In Australia, information on the shelf life can be found on the public summary of the Australian Register of Therapeutic Goods (ARTG). The expiry date can be found on the packaging.

6.4 Special Precautions for Storage

Relistor injection should be stored below 30°C. Protect from light. Use as soon as possible after withdrawal into the syringe. Once drawn into the syringe, if immediate administration is not possible, store at room temperature for not more than 6 hours.

6.5 Nature and Contents of Container

Relistor injection is provided in a clear, Type I, flint glass, single use vial with a grey butyl rubber stopper and aluminium overseal with flip-off-cap. The following packs are available:
A single 3 mL vial containing 12 mg of methylnaltrexone bromide.
A convenience pack containing 7 cartons. Each carton contains one vial, one 1 mL syringe and two alcohol swabs.

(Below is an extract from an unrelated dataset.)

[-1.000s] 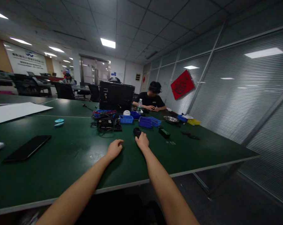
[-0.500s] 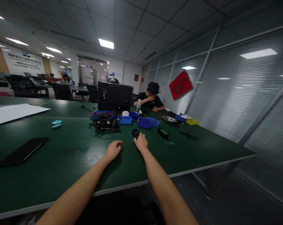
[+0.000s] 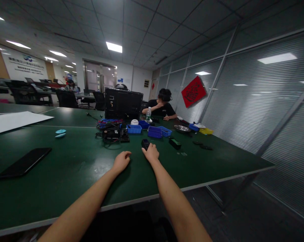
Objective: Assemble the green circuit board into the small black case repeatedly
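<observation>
My right hand point(image 3: 151, 153) grips a small black box-shaped device point(image 3: 145, 144) that stands on the green table. Its thumb lies along the near left side of the device and the fingers curl over the right side, hiding part of it. To the left, my left hand point(image 3: 121, 161) rests on the tabletop with loosely bent fingers, a small gap between them and nothing held. Right of the device lies a black box with a green top point(image 3: 175, 143). Small clear pieces point(image 3: 183, 154) lie just in front of that box.
Beyond my hands are a blue tray point(image 3: 134, 129), a dark blue bin point(image 3: 155, 132), a bundle of cables and black electronics point(image 3: 111, 133), a monitor point(image 3: 123, 103) and a metal bowl point(image 3: 182, 128). A black slab point(image 3: 24, 163) lies at left. A person point(image 3: 163, 106) sits across the table.
My right thumb has shifted slightly left against the black device. My left hand has not visibly moved. The person across has lowered their head a little.
</observation>
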The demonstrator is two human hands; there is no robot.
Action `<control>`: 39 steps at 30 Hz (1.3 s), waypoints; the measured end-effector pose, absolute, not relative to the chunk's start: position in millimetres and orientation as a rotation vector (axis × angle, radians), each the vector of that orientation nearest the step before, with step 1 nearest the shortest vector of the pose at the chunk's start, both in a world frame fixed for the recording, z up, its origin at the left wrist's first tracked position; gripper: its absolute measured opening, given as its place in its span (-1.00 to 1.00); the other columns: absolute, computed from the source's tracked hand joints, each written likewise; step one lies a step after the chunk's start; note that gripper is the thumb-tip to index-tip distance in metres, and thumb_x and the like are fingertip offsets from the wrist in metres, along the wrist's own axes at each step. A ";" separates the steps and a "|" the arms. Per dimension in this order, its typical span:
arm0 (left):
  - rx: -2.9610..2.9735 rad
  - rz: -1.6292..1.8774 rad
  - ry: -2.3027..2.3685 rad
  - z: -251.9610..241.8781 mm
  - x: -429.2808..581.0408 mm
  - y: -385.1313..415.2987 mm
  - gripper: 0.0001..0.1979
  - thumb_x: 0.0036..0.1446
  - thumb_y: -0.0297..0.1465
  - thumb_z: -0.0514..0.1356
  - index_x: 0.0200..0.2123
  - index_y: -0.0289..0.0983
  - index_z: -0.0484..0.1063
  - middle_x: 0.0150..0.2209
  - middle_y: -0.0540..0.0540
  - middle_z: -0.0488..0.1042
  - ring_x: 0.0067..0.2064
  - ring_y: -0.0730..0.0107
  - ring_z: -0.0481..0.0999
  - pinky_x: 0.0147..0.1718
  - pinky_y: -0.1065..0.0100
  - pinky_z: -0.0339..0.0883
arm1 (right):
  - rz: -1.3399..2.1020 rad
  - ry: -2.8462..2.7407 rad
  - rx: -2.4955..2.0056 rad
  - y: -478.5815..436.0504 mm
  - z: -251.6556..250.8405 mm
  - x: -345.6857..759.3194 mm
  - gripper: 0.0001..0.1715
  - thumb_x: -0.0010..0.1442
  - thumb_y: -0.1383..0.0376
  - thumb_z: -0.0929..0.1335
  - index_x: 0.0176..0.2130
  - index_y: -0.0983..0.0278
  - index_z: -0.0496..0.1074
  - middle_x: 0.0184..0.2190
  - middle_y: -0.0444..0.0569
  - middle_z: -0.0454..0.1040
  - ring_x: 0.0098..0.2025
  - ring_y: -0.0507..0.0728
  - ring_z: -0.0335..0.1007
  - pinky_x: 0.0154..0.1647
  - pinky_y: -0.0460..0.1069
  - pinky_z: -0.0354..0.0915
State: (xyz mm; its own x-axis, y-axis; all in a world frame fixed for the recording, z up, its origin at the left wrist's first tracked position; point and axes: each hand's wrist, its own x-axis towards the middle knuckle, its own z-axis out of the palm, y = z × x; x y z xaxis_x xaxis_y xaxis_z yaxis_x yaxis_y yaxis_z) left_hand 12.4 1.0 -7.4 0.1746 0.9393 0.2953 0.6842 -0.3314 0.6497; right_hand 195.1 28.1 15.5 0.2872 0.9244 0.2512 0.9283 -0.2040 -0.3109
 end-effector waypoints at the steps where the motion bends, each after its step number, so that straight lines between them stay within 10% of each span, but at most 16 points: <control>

6.6 Special Precautions for Disposal

In Australia, any unused medicine or waste material should be disposed of in accordance with local requirements.

6.7 Physicochemical Properties

Chemical structure.


Chemical name: (R)-N-(cyclopropylmethyl) noroxymorphone methobromide.
Molecular formula: C21H26NO4Br. Molecular weight: 436.36.

CAS number.

73232-52-7.

7 Medicine Schedule (Poisons Standard)

Schedule 4 - Prescription Only Medicine.